The most fascinating thing I've read in a long time is this article about a group of scientists from the Weizmann Institute of Science who have identified the basic principles of communication -
"Mathematically, these concept vectors can go in many directions, and reading the text can be thought of as a tour along paths in the resulting network. The multidimensional concept vectors seem to span a “web of ideas.” The scientists’ work suggests this network is based on a tree-like hierarchy that may be a basic underpinning of language. The reader or listener can reconstruct the hierarchical structure of a text, and thus the multidimensional space of ideas, in his or her mind to grasp “the author’s meaning.”
How profound is that? When I wrote a hypothesis for how social bookmarking can lead to the semantic web[1] I demonstrated how the hive mind is surprising good at extracting meaning from a text by building a tree-like hierarchy of keywords (tags). In fact the collective intelligence describes a webpage better any individual tagger. Now along[2] comes new research from Stanford aimed at automating the production of hierachical taxonomies, to describe the data from flat tag sets generated by users -
"This paper describes a simple algorithm for constructing hierarchies in social tagging systems that usually works reasonably well. The main contribution is a notion of generality in social tagging systems based on centrality in a similarity graph."
This ties in extremely well with my views on progressive feed filtering through hierarchical tag grazing. And it should be noted that RawSugar are also working on tag clustering and similarity detection. But getting back to the whole notion of seeing the world in hierarchies Damien Mulley and Danny Ayers both had some interesting pushback. Danny said -
"There’s nowt wrong with hierarchical views of web data. It’s only when you start shoehorning web (or general real-world) data into a tree data structure that I reckon you’re on the road to suckiness."
And Damien added -
"We may organise things physically in hierachies but we certainly do not think in such a way. If we did we'd be a lot slower in reacting to stimuli".
But Danny caught the crux of the confusion -
"The world is a hierarchy? (Or as you put it better, at least we think of it that way)."

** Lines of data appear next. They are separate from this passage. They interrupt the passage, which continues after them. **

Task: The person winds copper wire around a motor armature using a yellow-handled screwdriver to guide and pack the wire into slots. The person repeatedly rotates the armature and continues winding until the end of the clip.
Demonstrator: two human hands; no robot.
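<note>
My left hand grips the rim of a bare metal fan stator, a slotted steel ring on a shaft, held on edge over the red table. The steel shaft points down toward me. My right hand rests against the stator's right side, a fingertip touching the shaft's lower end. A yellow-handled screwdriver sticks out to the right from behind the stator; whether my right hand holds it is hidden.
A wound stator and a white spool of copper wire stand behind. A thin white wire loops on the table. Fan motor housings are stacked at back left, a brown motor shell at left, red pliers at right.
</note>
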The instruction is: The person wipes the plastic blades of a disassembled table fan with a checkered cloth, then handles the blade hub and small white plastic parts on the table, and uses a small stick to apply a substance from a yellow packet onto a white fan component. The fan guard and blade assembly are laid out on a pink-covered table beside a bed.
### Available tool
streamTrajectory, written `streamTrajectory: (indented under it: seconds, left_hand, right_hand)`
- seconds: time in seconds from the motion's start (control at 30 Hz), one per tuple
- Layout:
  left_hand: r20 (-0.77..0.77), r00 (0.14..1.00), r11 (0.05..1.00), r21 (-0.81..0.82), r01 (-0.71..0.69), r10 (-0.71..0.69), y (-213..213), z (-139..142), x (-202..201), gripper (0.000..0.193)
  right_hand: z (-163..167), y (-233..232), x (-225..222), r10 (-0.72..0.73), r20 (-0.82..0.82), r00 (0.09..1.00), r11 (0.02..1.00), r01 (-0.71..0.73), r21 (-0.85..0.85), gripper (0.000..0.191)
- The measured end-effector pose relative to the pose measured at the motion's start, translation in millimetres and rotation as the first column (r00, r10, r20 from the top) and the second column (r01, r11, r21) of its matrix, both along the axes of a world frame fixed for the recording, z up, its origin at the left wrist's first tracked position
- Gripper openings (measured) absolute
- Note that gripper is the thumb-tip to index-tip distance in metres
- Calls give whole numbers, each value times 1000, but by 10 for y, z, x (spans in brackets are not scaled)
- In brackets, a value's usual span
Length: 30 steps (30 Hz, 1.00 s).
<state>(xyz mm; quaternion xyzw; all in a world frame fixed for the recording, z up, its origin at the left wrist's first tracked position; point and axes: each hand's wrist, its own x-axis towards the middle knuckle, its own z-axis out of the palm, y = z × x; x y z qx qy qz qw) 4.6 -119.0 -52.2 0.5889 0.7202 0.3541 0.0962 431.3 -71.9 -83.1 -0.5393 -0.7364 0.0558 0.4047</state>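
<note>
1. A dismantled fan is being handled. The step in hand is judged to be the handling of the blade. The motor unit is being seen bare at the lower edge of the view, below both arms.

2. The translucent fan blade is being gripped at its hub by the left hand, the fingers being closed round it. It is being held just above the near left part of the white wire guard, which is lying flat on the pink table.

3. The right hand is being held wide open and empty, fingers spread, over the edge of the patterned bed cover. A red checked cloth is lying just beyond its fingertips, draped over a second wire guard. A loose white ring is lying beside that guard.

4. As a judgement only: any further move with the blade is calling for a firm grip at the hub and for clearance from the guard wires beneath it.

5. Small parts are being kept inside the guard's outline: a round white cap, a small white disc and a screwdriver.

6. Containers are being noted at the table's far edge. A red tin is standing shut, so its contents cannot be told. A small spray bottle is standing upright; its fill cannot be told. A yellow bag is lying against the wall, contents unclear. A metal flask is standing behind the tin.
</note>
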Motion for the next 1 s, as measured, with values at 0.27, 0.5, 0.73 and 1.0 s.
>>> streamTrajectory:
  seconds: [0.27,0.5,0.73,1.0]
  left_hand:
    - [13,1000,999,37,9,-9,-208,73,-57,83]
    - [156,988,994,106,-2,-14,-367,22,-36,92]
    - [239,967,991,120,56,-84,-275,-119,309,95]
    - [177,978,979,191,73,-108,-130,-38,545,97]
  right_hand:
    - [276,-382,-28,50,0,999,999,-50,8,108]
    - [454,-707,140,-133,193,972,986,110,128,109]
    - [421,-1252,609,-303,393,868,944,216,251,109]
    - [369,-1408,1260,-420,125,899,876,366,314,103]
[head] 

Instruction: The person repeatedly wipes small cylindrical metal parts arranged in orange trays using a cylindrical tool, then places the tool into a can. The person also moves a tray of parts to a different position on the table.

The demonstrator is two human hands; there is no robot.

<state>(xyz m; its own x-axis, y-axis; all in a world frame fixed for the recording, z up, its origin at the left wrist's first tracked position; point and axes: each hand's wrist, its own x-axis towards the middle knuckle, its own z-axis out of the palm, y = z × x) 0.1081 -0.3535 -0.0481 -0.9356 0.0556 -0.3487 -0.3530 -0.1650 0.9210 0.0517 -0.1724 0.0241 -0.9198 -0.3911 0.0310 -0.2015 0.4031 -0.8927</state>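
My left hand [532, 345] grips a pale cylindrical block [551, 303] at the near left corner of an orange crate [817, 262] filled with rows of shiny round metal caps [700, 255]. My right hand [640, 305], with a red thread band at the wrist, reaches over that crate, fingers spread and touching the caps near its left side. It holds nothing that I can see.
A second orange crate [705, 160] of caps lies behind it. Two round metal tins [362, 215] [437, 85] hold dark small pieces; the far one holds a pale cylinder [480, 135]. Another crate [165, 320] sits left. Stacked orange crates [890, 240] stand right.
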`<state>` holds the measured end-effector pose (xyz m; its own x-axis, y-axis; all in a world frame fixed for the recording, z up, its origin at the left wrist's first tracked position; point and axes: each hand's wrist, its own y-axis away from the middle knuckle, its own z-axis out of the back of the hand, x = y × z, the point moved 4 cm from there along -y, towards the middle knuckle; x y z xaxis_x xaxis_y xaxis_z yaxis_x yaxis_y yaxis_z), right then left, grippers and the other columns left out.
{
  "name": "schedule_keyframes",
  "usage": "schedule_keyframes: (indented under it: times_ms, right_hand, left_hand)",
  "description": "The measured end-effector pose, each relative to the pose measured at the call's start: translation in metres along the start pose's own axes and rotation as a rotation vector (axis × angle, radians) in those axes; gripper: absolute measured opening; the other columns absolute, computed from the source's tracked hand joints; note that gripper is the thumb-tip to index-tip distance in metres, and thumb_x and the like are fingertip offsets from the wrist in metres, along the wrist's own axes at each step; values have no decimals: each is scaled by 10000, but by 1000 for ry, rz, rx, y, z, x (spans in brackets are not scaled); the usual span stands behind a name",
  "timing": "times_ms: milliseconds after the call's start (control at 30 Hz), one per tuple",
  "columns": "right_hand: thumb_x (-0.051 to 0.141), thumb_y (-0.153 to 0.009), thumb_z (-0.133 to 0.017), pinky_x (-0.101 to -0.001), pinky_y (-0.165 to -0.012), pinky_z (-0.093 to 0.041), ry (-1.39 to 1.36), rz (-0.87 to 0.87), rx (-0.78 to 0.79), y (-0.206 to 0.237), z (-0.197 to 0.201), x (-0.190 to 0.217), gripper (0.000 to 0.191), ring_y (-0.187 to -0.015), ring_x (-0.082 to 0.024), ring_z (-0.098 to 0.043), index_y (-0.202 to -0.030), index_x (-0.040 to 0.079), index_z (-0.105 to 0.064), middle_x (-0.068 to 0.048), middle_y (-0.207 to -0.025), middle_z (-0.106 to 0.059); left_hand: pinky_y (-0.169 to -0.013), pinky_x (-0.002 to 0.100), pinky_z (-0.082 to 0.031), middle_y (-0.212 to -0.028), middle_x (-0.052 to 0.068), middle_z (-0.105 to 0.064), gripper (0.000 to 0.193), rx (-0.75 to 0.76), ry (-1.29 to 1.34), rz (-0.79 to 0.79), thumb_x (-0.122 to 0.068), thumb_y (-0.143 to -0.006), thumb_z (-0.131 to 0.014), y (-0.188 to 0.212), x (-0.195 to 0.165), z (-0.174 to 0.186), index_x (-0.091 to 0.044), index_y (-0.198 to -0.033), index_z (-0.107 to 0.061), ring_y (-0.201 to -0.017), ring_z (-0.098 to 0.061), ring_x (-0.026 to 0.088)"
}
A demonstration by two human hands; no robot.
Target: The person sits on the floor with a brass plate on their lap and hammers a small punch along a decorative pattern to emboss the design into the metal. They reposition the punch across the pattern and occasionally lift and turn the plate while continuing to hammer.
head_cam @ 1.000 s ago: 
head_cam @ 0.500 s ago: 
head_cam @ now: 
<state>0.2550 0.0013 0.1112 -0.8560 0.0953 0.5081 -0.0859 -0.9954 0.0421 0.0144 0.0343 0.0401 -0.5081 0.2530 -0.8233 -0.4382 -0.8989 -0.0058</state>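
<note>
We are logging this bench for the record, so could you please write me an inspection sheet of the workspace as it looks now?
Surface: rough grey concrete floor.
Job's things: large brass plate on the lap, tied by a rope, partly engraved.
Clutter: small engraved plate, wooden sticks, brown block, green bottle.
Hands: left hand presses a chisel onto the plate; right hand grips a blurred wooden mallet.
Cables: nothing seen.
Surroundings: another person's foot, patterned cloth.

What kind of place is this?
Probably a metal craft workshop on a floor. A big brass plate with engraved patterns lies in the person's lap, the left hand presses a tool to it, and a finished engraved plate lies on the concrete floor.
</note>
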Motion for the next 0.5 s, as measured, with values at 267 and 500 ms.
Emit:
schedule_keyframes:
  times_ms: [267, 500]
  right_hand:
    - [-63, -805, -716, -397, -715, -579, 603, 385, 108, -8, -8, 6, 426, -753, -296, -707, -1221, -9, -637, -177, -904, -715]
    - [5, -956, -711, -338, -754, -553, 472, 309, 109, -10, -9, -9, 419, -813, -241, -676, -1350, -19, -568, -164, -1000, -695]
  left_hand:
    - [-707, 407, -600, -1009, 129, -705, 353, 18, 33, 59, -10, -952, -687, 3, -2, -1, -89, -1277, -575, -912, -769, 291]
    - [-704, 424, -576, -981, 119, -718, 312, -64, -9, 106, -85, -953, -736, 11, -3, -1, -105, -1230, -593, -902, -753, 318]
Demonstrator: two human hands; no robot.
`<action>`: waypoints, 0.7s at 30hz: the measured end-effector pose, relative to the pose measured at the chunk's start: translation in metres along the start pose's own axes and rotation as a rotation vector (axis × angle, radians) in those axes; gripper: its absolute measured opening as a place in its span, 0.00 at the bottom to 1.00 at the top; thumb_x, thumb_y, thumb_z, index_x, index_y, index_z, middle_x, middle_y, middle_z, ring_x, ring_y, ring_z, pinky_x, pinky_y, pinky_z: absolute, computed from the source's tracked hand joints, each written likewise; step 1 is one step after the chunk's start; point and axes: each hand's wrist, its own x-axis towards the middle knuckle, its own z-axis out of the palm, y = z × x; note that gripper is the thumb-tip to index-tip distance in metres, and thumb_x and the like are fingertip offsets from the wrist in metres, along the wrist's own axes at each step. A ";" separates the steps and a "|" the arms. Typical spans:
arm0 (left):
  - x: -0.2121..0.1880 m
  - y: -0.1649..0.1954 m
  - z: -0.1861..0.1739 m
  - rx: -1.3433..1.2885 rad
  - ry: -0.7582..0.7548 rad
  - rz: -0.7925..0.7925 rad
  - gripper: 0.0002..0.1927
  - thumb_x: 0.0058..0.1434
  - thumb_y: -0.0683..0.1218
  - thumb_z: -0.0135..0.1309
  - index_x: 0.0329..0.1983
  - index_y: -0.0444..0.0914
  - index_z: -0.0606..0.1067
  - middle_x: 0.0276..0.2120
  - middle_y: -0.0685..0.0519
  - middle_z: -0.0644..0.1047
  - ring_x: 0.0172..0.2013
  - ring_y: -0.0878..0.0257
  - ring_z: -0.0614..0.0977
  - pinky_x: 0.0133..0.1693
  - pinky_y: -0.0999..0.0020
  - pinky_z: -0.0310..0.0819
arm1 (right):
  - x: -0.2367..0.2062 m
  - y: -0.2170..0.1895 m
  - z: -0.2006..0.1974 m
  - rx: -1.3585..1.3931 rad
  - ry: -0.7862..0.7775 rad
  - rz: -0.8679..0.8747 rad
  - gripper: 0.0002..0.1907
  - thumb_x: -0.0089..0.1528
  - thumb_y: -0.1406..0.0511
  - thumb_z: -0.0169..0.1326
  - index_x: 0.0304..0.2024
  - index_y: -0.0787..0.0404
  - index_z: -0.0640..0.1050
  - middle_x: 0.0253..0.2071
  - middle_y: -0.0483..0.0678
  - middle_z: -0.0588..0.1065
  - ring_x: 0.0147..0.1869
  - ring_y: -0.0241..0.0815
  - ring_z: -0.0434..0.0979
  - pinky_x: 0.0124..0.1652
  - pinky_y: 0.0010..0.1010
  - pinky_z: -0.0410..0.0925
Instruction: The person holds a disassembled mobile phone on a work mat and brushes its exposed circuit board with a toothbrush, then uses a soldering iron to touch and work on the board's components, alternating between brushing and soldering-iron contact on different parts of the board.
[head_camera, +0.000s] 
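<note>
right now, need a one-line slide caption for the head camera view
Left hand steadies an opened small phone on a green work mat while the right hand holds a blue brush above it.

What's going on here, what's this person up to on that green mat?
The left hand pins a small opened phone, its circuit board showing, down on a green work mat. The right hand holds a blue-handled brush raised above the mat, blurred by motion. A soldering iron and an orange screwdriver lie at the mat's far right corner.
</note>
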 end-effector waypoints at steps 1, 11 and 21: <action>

Exactly. I had overstretched the hypothesis and confused the concept for the communication of the concept. What the Weizmann study shows is that eventhough not everything is a hierarchy we create a hierarchy in the very act of explaining or communicating the thing to ourselves and to others. So if the world isn't a hierarchy we still think of it as such because we think by sub-vocalizing. I always sub-vocalize when communicating an idea (even to myself). That's why I've never never mastered speed reading techniques. If I'm not sub-volcazing while I'm reading I feel like I'm not absorbing the information. I think in English. I have relatives who were born in the Gaeltacht and therefore think in Irish. I've often wondered if we have fundamentally different ways of thinking because of the different languages we use to do so. So its fascinating to read more from the Weizmann Institute of Science -
"Philosophers from Wittgenstein to Chomsky have taught us that language plays a central evolutionary role in shaping the human brain, and that revealing the structure of language is an essential step to comprehending brain structure. Our contribution to research in this basic field is in the creation of mathematical tools that can be used to make the connection between concepts or ideas and the words used to express them, making it possible to trace in a speech or text the path of an idea in an abstract mathematical space. We can understand theoretically how the structure of the wording serves to transmit concepts and reconstruct them in the mind of the reader.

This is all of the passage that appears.